*Action item*: Exactly as written, restate the material below from its first line through the line containing "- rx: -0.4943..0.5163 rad", and stop there.

*Supplied data*:
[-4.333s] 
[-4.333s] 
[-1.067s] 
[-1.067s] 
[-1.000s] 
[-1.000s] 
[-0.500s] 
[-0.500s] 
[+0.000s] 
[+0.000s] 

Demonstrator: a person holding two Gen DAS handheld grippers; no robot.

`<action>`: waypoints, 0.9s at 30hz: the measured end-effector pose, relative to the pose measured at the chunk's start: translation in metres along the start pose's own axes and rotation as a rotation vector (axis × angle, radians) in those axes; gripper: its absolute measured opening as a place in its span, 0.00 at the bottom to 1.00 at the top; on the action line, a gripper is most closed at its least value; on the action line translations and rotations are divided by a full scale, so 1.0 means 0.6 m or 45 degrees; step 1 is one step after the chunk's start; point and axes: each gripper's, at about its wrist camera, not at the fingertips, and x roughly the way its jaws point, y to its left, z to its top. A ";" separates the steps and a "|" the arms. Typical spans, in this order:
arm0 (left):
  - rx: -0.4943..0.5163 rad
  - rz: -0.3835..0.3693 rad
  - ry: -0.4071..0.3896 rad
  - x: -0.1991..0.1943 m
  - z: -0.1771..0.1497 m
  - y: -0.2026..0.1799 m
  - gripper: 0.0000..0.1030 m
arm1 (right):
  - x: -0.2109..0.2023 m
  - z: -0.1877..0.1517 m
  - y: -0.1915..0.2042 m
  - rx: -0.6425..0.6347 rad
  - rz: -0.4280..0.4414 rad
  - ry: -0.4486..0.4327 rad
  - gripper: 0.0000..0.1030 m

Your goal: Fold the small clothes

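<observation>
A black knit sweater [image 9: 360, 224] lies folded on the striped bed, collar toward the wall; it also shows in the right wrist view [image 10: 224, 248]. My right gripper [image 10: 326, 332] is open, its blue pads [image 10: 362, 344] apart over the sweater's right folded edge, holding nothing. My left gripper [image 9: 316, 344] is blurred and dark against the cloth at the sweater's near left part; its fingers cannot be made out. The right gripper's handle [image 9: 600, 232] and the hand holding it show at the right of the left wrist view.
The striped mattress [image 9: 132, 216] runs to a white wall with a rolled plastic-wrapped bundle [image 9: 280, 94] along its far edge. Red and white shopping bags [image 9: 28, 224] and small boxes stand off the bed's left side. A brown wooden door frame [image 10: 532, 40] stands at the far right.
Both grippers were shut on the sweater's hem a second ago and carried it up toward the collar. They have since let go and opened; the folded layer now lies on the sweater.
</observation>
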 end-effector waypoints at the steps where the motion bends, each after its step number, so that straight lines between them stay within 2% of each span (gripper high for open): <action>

*Output*:
[-4.333s] 
[-4.333s] 
[-1.067s] 
[-1.067s] 
[-1.000s] 
[-1.000s] 
[-0.500s] 
[-0.500s] 
[+0.000s] 
[+0.000s] 

Demonstrator: a person holding two Gen DAS handheld grippers; no robot.

`<action>`: waypoints, 0.9s at 30hz: the measured end-effector pose, relative to the pose measured at the chunk's start: translation in metres along the start pose's own axes and rotation as a rotation vector (axis × angle, radians) in those axes; gripper: its absolute measured opening as a place in its span, 0.00 at the bottom to 1.00 at the top; on the action line, a gripper is most closed at its least value; on the action line translations and rotations are divided by a full scale, so 1.0 means 0.6 m or 45 degrees; step 1 is one step after the chunk's start; point and axes: each gripper's, at about its wrist camera, not at the fingertips, and x roughly the way its jaws point, y to its left, z to its top. A ";" separates the steps and a "|" the arms. Typical spans, in this order:
arm0 (left):
  - rx: -0.4943..0.5163 rad

This completes the output for the exercise.